* ACTIVITY: Return the full listing, so that each line matches the original exactly.

Segment Open

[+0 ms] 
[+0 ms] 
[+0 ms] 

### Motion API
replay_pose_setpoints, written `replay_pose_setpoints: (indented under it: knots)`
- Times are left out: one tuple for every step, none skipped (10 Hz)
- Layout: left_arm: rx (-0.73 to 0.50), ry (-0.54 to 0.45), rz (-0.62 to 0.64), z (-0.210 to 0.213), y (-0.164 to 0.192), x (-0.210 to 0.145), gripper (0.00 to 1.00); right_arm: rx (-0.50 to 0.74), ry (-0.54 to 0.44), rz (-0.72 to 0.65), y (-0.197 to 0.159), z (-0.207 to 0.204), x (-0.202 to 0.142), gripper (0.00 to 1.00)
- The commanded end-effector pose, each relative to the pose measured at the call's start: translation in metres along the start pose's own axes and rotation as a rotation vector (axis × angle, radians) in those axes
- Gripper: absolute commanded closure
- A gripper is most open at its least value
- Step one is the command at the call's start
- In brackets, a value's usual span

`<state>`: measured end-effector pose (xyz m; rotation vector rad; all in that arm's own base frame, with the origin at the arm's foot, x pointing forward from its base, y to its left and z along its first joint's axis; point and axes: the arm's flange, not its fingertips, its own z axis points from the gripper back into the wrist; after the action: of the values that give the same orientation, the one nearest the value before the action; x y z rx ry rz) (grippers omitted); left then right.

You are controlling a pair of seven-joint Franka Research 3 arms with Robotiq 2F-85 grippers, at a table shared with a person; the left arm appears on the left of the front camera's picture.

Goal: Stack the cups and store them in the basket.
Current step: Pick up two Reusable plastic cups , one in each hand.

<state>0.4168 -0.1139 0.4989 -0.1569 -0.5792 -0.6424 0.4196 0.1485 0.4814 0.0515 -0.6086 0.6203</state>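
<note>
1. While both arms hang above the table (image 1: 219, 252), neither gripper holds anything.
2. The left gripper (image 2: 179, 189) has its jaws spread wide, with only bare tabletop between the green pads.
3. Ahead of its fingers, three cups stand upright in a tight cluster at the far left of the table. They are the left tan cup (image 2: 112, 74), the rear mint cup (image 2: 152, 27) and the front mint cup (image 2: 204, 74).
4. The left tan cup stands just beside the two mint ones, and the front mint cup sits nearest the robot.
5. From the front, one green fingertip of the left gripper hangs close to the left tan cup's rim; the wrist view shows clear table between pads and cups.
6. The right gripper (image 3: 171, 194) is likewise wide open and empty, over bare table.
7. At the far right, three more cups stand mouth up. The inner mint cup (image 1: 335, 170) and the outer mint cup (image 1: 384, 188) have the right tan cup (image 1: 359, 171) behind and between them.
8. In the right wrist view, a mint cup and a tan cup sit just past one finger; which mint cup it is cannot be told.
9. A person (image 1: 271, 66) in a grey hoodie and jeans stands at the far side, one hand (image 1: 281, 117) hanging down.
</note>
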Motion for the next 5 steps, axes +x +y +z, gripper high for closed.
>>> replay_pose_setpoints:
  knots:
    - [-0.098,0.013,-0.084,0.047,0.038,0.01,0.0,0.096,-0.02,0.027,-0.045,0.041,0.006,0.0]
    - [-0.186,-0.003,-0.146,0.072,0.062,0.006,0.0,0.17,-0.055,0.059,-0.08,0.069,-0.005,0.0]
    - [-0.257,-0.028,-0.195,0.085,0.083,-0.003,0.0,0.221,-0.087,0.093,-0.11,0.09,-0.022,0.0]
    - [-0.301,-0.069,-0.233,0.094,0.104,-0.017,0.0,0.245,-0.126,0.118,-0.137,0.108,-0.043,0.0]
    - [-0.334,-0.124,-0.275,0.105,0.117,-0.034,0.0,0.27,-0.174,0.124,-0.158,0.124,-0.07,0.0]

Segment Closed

* RESPONSE BELOW:
[+0 ms] 
[+0 ms] 
[+0 ms] 

### Motion API
replay_pose_setpoints, written `replay_pose_setpoints: (indented under it: knots)`
- Times are left out: one tuple for every step, none skipped (10 Hz)
- Layout: left_arm: rx (-0.73 to 0.50), ry (-0.54 to 0.45), rz (-0.62 to 0.64), z (-0.210 to 0.213), y (-0.164 to 0.192), x (-0.210 to 0.145), gripper (0.00 to 1.00); right_arm: rx (-0.50 to 0.74), ry (-0.54 to 0.44), rz (-0.72 to 0.65), y (-0.197 to 0.159), z (-0.207 to 0.204), x (-0.202 to 0.142), gripper (0.00 to 1.00)
- The commanded end-effector pose, each relative to the pose measured at the call's start: translation in metres along the start pose's own axes and rotation as a rotation vector (axis × angle, radians) in those axes
- Gripper: absolute commanded closure
- A gripper is most open at its least value
- Step one is the command at the call's start
- In brackets, a value's usual span

`<state>`: measured end-effector pose (xyz m; rotation vector rad; all in that arm's own base frame, with the origin at the arm's foot, x pointing forward from its base, y to its left and z along its first joint's axis; point and axes: the arm's flange, not its fingertips, its own z axis points from the gripper back into the wrist; after the action: of the values that give the same orientation, the one nearest the value before the action; x y z rx ry rz) (grippers omitted); left then right.

You are controlling a pair of seven-joint Franka Research 3 arms with Robotiq 2F-85 grippers, at a table shared with a person; the left arm appears on the left of the front camera's picture.

Goal: Stack the cups and store them in the basket.
Current step: Pick up two Reusable plastic cups , one in each hand.

<state>0.4168 -0.1139 0.4989 -0.1569 -0.5792 -0.6424 0.4196 0.1485 0.4814 0.0515 -0.6086 0.6203</state>
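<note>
1. While both arms hang above the table (image 1: 219, 252), neither gripper holds anything.
2. The left gripper (image 2: 179, 189) has its jaws spread wide, with only bare tabletop between the green pads.
3. Ahead of its fingers, three cups stand upright in a tight cluster at the far left of the table. They are the left tan cup (image 2: 112, 74), the rear mint cup (image 2: 152, 27) and the front mint cup (image 2: 204, 74).
4. The left tan cup stands just beside the two mint ones, and the front mint cup sits nearest the robot.
5. From the front, one green fingertip of the left gripper hangs close to the left tan cup's rim; the wrist view shows clear table between pads and cups.
6. The right gripper (image 3: 171, 194) is likewise wide open and empty, over bare table.
7. At the far right, three more cups stand mouth up. The inner mint cup (image 1: 335, 170) and the outer mint cup (image 1: 384, 188) have the right tan cup (image 1: 359, 171) behind and between them.
8. In the right wrist view, a mint cup and a tan cup sit just past one finger; which mint cup it is cannot be told.
9. A person (image 1: 271, 66) in a grey hoodie and jeans stands at the far side, one hand (image 1: 281, 117) hanging down.
</note>
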Motion for the next 5 steps, axes +x +y +z, gripper high for closed.
>>> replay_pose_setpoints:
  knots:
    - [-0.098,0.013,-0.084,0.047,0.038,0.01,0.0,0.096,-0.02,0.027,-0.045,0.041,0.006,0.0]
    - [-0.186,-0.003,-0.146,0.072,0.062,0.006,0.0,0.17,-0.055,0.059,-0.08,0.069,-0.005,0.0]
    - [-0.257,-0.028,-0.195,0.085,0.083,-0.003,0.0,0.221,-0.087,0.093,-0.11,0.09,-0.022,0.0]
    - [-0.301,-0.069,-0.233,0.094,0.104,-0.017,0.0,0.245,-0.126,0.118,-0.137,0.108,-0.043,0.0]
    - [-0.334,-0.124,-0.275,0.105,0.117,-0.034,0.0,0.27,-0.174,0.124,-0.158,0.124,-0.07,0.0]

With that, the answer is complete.